### Directions for this task
Which lines below fall between the one containing "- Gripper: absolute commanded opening" and the one containing "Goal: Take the"? Repeat them exactly, counting both of those lines, and add nothing else.

Segment Open

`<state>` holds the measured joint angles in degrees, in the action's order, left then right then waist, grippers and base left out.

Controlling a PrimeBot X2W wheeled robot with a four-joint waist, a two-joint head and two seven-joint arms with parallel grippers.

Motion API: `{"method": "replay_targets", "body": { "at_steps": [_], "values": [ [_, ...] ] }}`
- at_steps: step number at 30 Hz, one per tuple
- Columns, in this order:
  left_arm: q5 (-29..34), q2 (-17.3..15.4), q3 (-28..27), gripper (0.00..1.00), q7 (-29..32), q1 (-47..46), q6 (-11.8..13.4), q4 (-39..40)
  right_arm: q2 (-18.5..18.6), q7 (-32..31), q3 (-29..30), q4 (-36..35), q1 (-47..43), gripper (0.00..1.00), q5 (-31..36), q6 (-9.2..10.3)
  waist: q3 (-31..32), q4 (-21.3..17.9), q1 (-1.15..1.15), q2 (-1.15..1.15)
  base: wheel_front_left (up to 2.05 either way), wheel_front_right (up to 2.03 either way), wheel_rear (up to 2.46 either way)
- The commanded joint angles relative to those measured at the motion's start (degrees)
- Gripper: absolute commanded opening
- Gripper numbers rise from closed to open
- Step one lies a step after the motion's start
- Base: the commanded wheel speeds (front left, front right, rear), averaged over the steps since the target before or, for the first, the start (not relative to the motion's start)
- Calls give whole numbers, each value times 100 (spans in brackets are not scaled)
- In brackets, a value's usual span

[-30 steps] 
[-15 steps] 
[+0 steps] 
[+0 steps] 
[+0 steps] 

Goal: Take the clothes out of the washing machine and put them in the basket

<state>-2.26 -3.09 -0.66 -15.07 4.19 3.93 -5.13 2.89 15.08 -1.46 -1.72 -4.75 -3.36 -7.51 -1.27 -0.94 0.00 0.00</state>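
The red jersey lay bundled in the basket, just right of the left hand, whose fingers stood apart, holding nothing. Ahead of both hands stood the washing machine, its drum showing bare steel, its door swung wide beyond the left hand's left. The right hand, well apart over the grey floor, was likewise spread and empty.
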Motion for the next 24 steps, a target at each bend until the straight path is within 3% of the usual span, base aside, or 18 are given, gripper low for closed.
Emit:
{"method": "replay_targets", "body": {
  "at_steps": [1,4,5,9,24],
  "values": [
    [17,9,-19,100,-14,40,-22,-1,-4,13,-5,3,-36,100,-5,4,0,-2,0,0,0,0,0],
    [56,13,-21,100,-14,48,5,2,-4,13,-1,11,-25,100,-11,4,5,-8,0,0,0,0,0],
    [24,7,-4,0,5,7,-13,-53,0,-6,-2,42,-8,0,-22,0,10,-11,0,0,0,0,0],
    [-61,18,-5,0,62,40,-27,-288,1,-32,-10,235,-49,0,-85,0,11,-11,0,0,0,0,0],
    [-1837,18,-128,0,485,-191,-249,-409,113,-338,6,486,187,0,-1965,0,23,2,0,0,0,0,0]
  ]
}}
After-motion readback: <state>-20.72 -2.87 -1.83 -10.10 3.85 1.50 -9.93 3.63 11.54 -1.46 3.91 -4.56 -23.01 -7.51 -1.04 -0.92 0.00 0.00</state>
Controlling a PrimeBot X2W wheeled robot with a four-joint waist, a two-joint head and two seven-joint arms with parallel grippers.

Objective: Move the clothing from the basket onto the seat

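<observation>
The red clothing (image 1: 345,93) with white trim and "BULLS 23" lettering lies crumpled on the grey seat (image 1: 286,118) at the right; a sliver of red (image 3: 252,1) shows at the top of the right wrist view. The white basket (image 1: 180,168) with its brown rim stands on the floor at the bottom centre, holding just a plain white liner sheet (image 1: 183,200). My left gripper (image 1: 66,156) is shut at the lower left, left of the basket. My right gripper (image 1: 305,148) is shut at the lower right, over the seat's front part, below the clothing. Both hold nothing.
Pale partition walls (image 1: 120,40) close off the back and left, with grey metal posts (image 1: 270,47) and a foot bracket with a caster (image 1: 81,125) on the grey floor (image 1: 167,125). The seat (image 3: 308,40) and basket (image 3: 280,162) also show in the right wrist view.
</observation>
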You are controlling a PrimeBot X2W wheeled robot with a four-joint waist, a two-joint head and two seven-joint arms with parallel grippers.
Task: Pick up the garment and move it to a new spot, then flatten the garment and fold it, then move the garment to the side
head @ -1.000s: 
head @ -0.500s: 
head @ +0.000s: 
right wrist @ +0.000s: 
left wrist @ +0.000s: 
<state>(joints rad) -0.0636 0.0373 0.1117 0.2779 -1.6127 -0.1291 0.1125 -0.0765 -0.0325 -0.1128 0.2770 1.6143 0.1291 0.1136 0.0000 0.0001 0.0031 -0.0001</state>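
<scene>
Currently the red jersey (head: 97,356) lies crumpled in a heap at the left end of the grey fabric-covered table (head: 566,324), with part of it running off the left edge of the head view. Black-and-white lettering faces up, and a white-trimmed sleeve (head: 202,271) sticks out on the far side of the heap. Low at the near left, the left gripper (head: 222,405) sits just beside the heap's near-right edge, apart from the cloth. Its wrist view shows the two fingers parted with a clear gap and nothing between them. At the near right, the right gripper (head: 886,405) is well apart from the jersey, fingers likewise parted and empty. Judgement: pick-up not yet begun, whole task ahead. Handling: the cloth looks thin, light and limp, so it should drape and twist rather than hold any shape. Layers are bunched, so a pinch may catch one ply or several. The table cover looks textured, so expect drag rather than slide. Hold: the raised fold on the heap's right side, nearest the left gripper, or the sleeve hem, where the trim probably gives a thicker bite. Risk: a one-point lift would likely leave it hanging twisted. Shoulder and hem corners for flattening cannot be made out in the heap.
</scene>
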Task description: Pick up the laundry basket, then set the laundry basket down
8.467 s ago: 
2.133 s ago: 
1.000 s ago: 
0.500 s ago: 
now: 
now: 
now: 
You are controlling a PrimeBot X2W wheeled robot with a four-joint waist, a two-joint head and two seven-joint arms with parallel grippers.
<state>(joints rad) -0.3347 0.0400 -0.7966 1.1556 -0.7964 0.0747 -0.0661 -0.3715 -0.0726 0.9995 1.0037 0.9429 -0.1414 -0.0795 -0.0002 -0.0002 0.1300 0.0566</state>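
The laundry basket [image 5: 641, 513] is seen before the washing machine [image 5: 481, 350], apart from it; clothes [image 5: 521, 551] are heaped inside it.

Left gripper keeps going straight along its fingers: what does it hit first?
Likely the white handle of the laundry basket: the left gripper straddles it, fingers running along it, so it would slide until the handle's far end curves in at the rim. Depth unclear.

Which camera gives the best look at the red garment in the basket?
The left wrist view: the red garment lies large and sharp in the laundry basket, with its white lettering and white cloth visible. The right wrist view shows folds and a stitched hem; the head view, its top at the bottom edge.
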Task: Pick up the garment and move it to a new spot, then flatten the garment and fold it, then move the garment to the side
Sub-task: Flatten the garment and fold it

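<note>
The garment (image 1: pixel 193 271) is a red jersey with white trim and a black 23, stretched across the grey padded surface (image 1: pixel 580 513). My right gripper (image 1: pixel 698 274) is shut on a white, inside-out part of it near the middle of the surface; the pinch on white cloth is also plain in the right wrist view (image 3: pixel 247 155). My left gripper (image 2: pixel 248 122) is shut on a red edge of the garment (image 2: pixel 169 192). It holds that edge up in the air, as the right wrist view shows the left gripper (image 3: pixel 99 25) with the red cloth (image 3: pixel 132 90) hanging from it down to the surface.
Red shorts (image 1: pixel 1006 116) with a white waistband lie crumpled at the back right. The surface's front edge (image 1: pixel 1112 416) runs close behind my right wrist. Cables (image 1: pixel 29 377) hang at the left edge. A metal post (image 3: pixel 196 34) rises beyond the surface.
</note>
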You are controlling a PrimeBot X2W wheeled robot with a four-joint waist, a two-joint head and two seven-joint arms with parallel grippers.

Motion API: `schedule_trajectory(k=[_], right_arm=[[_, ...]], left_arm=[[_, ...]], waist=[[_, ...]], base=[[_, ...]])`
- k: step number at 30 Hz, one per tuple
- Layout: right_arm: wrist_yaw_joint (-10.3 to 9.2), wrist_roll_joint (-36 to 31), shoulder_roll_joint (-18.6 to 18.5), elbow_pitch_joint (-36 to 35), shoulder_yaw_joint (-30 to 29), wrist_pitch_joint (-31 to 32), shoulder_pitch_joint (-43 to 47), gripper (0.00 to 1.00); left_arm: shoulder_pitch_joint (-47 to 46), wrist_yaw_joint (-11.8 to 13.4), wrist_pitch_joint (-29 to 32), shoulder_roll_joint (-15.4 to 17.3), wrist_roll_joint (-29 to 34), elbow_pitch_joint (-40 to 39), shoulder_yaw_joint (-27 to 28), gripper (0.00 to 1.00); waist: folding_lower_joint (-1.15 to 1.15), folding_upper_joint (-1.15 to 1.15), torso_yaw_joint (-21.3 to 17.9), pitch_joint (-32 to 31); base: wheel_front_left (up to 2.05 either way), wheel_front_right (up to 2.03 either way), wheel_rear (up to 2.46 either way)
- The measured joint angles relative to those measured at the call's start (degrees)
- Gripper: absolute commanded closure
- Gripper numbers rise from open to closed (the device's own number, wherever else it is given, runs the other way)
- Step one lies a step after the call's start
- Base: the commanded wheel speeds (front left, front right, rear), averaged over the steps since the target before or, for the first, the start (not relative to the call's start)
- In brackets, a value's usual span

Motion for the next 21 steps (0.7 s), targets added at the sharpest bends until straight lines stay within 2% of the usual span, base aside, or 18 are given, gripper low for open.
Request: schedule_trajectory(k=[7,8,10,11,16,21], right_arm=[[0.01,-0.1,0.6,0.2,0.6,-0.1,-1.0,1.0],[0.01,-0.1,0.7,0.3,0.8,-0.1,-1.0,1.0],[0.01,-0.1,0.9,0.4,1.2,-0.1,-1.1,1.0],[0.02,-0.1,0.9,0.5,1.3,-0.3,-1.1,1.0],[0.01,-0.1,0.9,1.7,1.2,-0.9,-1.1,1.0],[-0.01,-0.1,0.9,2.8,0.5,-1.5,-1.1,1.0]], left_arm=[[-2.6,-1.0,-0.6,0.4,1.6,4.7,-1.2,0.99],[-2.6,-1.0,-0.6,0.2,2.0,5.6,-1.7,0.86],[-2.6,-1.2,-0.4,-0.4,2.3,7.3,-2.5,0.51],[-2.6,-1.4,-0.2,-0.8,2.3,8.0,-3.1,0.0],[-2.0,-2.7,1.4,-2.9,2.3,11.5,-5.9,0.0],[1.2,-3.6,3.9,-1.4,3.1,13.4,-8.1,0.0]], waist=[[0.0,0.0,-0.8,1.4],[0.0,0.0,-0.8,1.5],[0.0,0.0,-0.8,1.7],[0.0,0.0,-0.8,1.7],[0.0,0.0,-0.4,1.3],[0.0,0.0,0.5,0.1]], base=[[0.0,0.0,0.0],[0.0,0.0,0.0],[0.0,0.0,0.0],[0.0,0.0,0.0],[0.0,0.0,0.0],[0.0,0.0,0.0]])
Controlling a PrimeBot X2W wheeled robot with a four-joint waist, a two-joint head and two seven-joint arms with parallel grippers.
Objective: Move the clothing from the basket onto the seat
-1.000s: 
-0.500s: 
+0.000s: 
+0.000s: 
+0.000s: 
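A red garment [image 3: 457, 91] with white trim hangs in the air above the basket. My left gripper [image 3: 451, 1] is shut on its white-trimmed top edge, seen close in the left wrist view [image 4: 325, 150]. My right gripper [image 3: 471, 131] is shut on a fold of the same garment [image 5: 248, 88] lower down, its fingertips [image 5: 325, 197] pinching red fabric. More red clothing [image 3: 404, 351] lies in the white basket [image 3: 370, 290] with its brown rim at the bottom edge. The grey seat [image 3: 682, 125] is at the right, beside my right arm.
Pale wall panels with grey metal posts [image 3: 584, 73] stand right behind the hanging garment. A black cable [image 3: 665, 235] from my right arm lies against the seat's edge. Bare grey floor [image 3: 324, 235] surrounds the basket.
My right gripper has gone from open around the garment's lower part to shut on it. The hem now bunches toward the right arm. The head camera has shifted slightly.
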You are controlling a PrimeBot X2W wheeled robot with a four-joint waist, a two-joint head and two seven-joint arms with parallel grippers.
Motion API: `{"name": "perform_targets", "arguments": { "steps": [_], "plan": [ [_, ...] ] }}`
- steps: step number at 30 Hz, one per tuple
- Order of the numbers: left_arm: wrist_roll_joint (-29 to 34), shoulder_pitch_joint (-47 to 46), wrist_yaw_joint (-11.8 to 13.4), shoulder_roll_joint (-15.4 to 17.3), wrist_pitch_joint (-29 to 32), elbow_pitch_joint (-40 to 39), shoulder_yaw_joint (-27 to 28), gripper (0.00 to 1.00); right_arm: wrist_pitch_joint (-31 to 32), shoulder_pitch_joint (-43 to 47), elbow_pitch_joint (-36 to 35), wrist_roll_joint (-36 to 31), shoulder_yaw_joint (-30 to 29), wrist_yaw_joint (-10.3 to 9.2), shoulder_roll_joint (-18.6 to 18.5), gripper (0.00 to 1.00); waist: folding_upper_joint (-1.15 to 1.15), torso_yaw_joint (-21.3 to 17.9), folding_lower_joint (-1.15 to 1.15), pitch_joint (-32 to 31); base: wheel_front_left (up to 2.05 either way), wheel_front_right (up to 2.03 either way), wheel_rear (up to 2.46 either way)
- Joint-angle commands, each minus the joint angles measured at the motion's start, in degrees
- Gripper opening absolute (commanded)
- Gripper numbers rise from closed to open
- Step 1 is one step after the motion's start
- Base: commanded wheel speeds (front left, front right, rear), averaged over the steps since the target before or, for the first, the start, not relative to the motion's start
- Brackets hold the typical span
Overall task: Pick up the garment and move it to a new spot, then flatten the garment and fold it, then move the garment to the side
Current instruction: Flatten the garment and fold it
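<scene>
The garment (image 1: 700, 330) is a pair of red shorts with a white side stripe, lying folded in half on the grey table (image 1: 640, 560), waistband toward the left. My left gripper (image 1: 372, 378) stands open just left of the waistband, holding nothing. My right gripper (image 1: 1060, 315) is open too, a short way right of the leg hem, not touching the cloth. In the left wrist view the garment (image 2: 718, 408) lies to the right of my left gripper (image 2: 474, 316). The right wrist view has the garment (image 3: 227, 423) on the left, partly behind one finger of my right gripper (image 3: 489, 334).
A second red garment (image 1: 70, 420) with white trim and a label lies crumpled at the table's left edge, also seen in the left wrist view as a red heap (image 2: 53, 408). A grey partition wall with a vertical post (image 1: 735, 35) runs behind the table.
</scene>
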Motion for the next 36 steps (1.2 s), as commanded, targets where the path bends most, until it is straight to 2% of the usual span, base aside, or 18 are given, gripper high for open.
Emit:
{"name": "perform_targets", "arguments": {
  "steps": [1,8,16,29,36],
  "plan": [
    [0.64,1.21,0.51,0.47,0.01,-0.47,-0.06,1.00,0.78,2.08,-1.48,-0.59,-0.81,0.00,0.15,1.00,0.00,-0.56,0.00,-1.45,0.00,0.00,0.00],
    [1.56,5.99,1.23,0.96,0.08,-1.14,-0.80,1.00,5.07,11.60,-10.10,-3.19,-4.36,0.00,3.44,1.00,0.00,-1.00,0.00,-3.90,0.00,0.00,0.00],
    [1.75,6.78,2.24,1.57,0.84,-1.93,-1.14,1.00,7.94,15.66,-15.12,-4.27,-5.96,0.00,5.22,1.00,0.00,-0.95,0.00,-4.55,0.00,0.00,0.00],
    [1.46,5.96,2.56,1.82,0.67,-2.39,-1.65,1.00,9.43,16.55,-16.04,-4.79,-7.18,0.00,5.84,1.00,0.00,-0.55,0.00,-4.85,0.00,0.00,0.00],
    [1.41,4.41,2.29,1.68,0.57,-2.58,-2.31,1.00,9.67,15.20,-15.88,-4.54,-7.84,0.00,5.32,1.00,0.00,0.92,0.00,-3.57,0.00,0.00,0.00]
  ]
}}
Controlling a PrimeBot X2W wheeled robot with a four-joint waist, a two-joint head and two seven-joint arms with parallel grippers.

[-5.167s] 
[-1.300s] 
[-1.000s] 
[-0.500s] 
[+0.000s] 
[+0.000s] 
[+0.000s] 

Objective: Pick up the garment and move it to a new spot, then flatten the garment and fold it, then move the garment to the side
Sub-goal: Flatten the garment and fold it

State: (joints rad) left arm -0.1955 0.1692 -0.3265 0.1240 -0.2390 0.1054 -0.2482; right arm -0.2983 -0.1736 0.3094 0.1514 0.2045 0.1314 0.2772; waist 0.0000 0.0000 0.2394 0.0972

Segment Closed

### Task answer
- Gripper: absolute commanded opening
- Gripper numbers rise from closed to open
- Step one lies a step after the motion's start
- Base: the commanded wheel speeds (front left, front right, rear), averaged over the steps since the target before or, for the first, the start (not relative to the motion's start)
- Calls give whole numbers, each value times 100 (spans in brackets are not scaled)
- In brackets, a value's usual span

[-30 steps] 
[-15 steps] 
[+0 steps] 
[+0 steps] 
[+0 steps] 

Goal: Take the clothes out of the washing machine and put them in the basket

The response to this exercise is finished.